The government of William Ruto will ask China for 30 more years to pay back the $5bn it owes for the standard gauge railway (SGR) connecting Mombasa to Naivasha.
The agreed repayment period had been 20 years.
Speaking to the vetting committee in parliament, Kipchumba Murkomen, the transport CS designate, said payments to China’s Export-Import Bank were “choking the country”.
“If we can manage to renegotiate to 50 years, then it will ease the burden,” he said.
He also pledged that the contract that Kenya signed with China would be made public.
The speech came a week after it was disclosed that Chinese banks had fined Kenya $11m- Ksh 1 billion in the year to June over missed repayments of the SGR loan.
However, Kenyan economist Gerrishon Ikiara in an interview with the Voice of America that Kenya had good relations with China, and that would help with negotiations.
He said: “Friendly countries always negotiate. Because China may have its own issues it may have borrowed itself, so it’s also looking at its economy and asking what’s our ability to adjust to the terms Kenya wants.
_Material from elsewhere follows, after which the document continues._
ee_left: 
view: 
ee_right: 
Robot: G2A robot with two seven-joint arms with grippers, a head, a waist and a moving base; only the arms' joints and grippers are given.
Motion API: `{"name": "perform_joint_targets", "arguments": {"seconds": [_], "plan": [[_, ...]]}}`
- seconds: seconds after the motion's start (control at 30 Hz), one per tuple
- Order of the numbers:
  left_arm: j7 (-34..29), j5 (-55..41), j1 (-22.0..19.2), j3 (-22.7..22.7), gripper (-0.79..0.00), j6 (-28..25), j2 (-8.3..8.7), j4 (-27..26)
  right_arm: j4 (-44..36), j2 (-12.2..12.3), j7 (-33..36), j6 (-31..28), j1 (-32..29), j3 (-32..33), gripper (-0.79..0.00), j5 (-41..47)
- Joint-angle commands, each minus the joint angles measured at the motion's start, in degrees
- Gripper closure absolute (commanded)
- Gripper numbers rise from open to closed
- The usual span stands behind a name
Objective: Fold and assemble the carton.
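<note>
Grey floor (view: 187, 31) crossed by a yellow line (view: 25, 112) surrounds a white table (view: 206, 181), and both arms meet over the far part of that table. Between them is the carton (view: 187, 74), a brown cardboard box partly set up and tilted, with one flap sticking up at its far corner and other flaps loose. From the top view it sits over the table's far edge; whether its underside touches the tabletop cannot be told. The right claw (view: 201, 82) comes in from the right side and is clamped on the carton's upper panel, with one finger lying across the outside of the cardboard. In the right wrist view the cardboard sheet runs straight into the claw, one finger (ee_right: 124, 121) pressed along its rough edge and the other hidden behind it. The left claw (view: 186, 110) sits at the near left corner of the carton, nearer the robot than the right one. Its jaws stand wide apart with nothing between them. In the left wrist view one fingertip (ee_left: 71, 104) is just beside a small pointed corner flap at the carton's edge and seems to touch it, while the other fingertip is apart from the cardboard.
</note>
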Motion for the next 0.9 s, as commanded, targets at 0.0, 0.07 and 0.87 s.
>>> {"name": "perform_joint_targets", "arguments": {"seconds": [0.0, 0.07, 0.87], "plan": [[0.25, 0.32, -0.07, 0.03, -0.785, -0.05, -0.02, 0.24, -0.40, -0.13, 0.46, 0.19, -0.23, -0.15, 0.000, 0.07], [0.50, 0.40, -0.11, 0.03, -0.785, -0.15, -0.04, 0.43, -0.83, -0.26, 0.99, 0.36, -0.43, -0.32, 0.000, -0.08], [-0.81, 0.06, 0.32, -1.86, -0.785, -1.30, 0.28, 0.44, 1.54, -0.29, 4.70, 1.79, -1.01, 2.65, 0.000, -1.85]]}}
That’s why friendly relations are very important.”
Kenya’s debt distress is partly a result of the economic effects of the pandemic and part of the commercial performance of the SGR.
The Mombasa–Nairobi section of the link, which opened in 2017, made a loss of $28m in the 12 months to June.
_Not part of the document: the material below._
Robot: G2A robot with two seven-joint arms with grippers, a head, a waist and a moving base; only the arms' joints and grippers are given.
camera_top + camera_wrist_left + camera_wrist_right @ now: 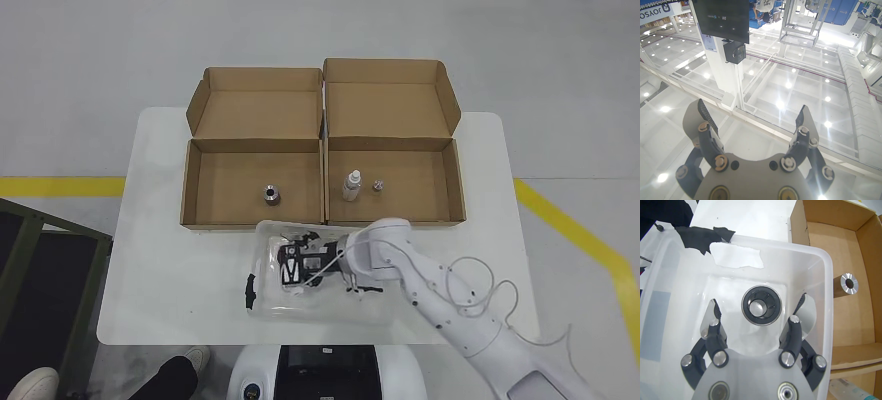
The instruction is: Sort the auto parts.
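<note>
1. Bearing (761, 305) standing on end inside bin (827, 279), on bin floor, framed between fingers of right gripper (759, 304).
2. Right gripper spread wide, nothing gripped; wrist pointing down into bin.
3. Probably best: lower straight, keep fingers off bin wall, close evenly on outer ring, lift clear of bin rim.
4. Left gripper (752, 111) also spread, empty, aimed at ceiling, away from bin.

The right gripper (759, 303) is held open and pointed downward; the left gripper (752, 106) is spread wide and turned upward.
</note>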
This part of the line cost some $3.6bn, 90% of which was met by a loan from the Export-Import bank.
The country’s national debt stood at $71bn, about Ksh 9.8 trillion in June, equivalent to 68% of its GDP.
This is in the middle range of debt owed by African countries.
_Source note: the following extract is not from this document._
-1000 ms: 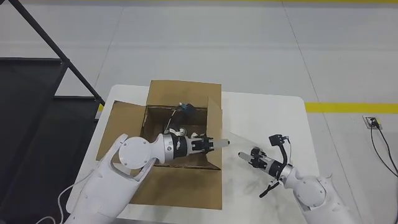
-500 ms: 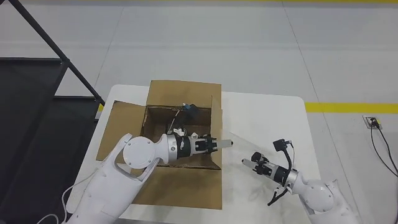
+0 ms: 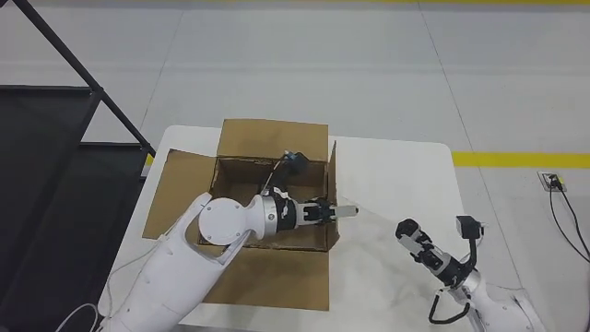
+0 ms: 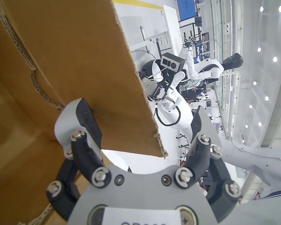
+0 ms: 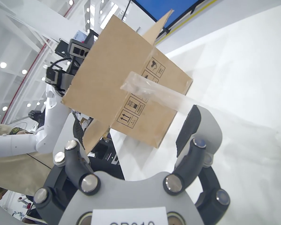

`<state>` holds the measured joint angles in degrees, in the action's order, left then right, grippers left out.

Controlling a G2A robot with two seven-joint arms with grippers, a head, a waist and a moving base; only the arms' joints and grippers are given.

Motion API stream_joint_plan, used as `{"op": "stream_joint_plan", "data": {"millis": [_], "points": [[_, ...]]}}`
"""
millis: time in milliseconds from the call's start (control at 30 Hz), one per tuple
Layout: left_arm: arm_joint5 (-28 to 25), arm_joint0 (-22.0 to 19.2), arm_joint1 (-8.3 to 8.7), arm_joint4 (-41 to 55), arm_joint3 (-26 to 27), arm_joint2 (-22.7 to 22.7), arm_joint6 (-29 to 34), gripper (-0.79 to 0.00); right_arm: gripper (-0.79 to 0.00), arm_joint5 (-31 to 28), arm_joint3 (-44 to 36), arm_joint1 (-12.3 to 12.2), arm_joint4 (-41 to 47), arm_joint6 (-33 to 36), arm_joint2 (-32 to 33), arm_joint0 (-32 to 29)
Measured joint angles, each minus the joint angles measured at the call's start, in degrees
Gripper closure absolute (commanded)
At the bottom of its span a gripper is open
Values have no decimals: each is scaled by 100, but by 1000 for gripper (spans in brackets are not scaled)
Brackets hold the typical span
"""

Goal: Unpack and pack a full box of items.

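White table (image 3: 406, 161) carries an open cardboard box (image 3: 273, 136) on its left part, with three flaps laid outward and the right flap (image 4: 84, 47) standing upright. The left hand (image 4: 141, 113) straddles that flap's edge, fingers wide, one pad against the inner face. A strip of clear tape (image 5: 154, 92) trails from the box's right side toward the right hand (image 5: 134, 124), which hangs wide and empty over the near right of the table, apart from the box. This looks like the opening step; next, the flap probably needs folding outward. What the box holds I cannot tell.
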<state>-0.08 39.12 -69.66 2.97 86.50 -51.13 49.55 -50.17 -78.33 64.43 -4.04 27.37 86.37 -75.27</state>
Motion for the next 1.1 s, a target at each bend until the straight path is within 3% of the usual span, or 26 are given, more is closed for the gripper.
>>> {"op": "stream_joint_plan", "data": {"millis": [533,1100], "points": [[55,-368,-326,-242,-545,787,-270,-785,-785,-677,-148,7,-210,-1071,298,-463],[62,-385,-489,-291,-850,915,-283,-785,-785,-637,-279,-4,-411,-1202,290,-509]]}}
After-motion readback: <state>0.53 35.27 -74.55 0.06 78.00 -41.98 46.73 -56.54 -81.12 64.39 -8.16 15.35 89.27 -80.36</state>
The SGR presently runs to the town of Naivasha, about 120km northwest of Nairobi.
The line was to have continued to the Ugandan border, but when Kenya asked for funds to extend the line to the Lake Victoria port of Kisumu in September 2018, China said a commercial viability study should be carried out on the entire line, reflecting Beijing’s more cautious approach to overseas infrastructure investment.
That 267km section of the SGR was to have been built by China Communications at a cost of around $3.8bn.